* **Work request**:
Return every line from the one with "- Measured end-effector" through the one with "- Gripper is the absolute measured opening", inclusive, exactly as it appears below.

* **Source data**:
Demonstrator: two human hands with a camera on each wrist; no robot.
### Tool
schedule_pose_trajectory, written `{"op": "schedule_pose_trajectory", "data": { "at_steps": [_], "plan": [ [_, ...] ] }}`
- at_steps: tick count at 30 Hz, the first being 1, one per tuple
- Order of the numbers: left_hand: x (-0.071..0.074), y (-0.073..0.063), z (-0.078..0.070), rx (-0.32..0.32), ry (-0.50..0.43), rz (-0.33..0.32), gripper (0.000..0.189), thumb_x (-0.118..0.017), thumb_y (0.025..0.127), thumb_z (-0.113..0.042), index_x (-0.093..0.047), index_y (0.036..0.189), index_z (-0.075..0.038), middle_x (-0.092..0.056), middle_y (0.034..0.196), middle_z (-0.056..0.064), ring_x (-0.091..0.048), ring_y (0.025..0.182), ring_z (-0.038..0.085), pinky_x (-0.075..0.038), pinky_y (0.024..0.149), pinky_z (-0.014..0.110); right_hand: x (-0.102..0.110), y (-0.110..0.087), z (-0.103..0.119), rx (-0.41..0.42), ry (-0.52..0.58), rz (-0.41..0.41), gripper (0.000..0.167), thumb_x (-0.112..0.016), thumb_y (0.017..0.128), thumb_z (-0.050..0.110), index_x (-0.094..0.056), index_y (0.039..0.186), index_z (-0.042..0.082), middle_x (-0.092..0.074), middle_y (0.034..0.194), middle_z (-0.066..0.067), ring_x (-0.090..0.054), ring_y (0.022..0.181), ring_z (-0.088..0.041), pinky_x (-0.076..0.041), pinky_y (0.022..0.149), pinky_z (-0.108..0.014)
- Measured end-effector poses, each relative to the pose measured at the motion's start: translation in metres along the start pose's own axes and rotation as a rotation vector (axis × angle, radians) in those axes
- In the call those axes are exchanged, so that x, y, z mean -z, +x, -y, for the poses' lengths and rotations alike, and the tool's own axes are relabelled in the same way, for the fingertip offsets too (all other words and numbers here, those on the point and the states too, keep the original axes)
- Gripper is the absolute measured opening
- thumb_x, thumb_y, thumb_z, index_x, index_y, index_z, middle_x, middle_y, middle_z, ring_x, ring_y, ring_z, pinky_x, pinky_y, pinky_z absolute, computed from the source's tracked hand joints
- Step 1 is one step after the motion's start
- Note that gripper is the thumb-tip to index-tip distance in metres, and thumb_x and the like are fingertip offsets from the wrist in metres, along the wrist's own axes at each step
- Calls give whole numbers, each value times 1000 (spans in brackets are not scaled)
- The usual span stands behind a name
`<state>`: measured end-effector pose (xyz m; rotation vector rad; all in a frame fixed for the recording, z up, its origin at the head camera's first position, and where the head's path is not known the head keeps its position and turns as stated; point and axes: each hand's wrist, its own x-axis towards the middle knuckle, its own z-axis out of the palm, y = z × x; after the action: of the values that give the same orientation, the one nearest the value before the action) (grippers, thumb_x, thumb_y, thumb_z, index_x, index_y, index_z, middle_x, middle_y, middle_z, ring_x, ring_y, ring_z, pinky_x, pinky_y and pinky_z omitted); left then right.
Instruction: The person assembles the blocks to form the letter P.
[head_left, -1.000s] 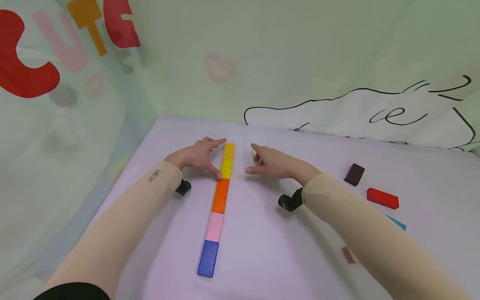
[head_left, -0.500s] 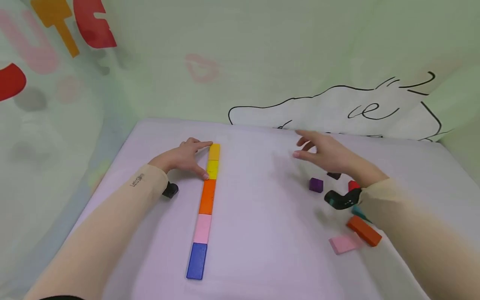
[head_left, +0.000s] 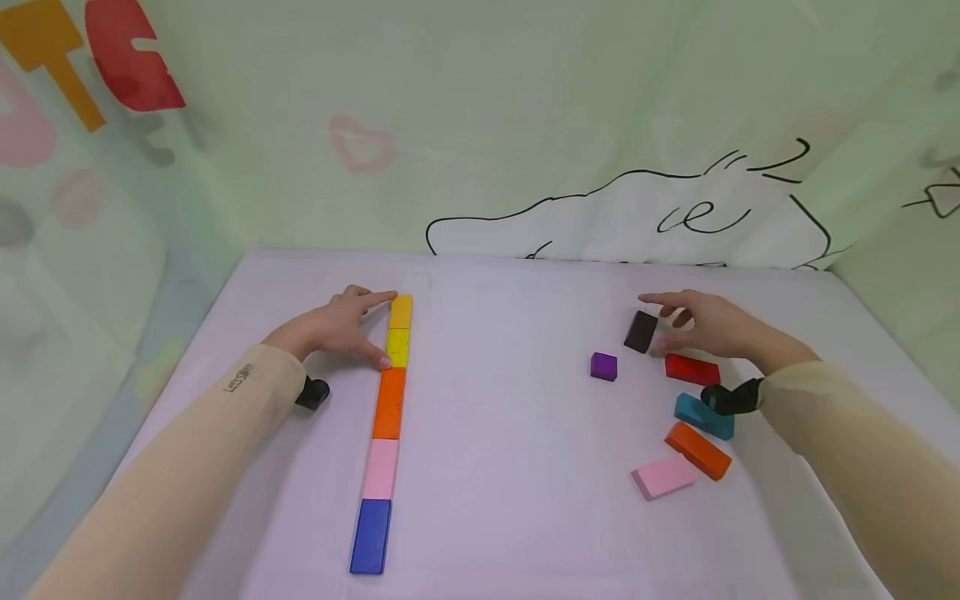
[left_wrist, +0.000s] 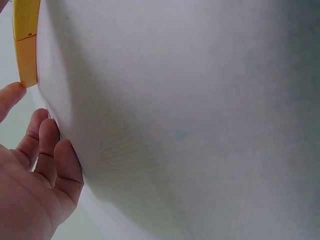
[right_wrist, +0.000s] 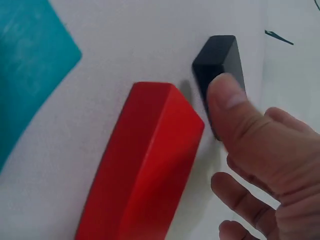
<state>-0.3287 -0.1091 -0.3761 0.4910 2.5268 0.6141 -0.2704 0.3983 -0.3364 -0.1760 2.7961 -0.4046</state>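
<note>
My left hand [head_left: 337, 325] spreads along a straight row of blocks, index fingertip at the far end of the amber block [head_left: 401, 311]. Its thumb tip rests by the seam between the yellow block [head_left: 398, 343] and the orange block [head_left: 389, 404]. Nearer in the row lie a pink block [head_left: 381, 468] and a blue block [head_left: 371, 536]. In the left wrist view, the other fingers are bent beside the row. My right hand [head_left: 712, 325] is at the dark block [head_left: 641, 331], index finger stretched past its far end. In the right wrist view, the thumb [right_wrist: 227, 95] overlaps that block.
Left of the dark block lies a purple cube [head_left: 603, 367]. Close below the right hand are a red block [head_left: 692, 369], a teal block [head_left: 705, 415], a second orange block [head_left: 697, 450] and another pink block [head_left: 664, 477]. A printed cloth [head_left: 487, 125] hangs behind the table.
My right hand has moved right, away from beside the row to the dark block among the loose blocks. My left hand stays at the row, while the head view has turned right.
</note>
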Motion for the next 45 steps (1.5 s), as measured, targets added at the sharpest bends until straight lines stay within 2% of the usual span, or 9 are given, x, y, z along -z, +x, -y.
{"op": "schedule_pose_trajectory", "data": {
  "at_steps": [3,6,10,15,20,25,35,39,45],
  "plan": [
    [0,-2,0,-3,-3,1,108,-87,80,-39,-22,165,-24,-17,165,23,-24,148,46,-30,116,68,-2,3,4,5,-13,26,75,-79,90,22,-43,155,10,-54,133,-28,-55,117,-46,-61,80,-46],
    [0,-2,0,-9,-1,-3,107,-87,81,-38,-22,165,-22,-18,164,24,-25,147,46,-30,116,68,-4,6,7,12,-43,12,64,-76,91,14,-50,149,4,-60,125,-27,-58,109,-42,-61,78,-43],
    [1,-3,-1,-11,0,-6,107,-87,81,-38,-23,164,-21,-18,164,24,-25,147,47,-30,116,69,-3,10,14,0,-55,-13,49,-73,93,9,-60,139,0,-66,116,-24,-58,107,-40,-59,83,-46],
    [2,-3,-1,-9,-1,2,107,-87,81,-37,-22,165,-22,-17,165,24,-23,148,48,-29,117,69,-3,16,27,11,-38,10,43,-74,93,9,-64,133,-3,-71,111,-21,-59,106,-38,-56,89,-51],
    [-1,-2,-3,-12,-13,2,108,-87,80,-39,-22,165,-24,-17,165,22,-22,149,47,-27,118,69,-1,28,56,62,-35,49,39,-75,92,10,-68,128,-4,-74,104,-15,-62,103,-33,-55,93,-52],
    [-3,1,-9,-6,-22,-9,108,-88,79,-40,-23,164,-28,-17,166,20,-23,149,44,-29,118,68,-3,47,98,169,-67,89,34,-78,90,11,-72,119,-4,-75,99,-11,-62,95,-26,-54,88,-45],
    [-6,-2,-23,10,-38,-5,109,-88,78,-40,-22,164,-32,-18,165,16,-24,149,40,-31,118,65,-25,88,175,276,-10,93,34,-77,91,14,-73,121,0,-74,106,-13,-63,100,-26,-51,93,-41],
    [-6,-6,-30,19,-60,-5,108,-89,78,-38,-23,164,-34,-17,166,14,-23,149,38,-31,118,64,-29,97,192,283,18,92,36,-76,92,14,-72,125,3,-73,108,-13,-62,103,-26,-49,96,-40],
    [-8,-6,-38,24,-52,2,107,-88,78,-39,-23,163,-35,-16,167,14,-21,151,37,-31,118,64,-33,102,197,282,29,72,38,-74,94,15,-69,131,6,-72,111,-15,-61,101,-28,-49,94,-40]
  ]
}}
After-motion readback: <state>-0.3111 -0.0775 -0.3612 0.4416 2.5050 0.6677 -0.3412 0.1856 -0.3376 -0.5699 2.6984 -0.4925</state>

* **Completed exercise**:
- Measured end-effector poses, each relative to the pose measured at the motion's start: translation in metres along the start pose's own axes and rotation as a rotation vector (axis × angle, radians) in those axes
- In the call those axes are exchanged, so that x, y, z mean -z, +x, -y, for the poses' lengths and rotations alike, and the tool's own axes are relabelled in the same way, for the fingertip offsets too (all other words and numbers here, those on the point and the states too, keep the original axes)
- Gripper is the absolute measured opening

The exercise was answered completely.